# WORK INSTRUCTION:
Copy out the listing exactly.
++++++
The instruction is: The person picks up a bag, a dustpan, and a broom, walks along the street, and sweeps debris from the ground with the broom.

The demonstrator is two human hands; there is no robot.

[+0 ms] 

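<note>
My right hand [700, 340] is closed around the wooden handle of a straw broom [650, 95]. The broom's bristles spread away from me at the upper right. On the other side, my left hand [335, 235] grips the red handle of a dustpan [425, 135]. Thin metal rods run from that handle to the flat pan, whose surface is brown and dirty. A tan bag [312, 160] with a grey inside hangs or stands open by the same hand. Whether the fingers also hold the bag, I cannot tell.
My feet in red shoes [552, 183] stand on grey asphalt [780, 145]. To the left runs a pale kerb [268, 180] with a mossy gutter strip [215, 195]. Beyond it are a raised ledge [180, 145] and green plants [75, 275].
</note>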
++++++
# OUTPUT BELOW:
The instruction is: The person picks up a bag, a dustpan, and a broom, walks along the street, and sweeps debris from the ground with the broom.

The demonstrator is two human hands; there is no robot.

[+0 ms] 

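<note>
My right hand [700, 340] is closed around the wooden handle of a straw broom [650, 95]. The broom's bristles spread away from me at the upper right. On the other side, my left hand [335, 235] grips the red handle of a dustpan [425, 135]. Thin metal rods run from that handle to the flat pan, whose surface is brown and dirty. A tan bag [312, 160] with a grey inside hangs or stands open by the same hand. Whether the fingers also hold the bag, I cannot tell.
My feet in red shoes [552, 183] stand on grey asphalt [780, 145]. To the left runs a pale kerb [268, 180] with a mossy gutter strip [215, 195]. Beyond it are a raised ledge [180, 145] and green plants [75, 275].
</note>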

This exercise is finished.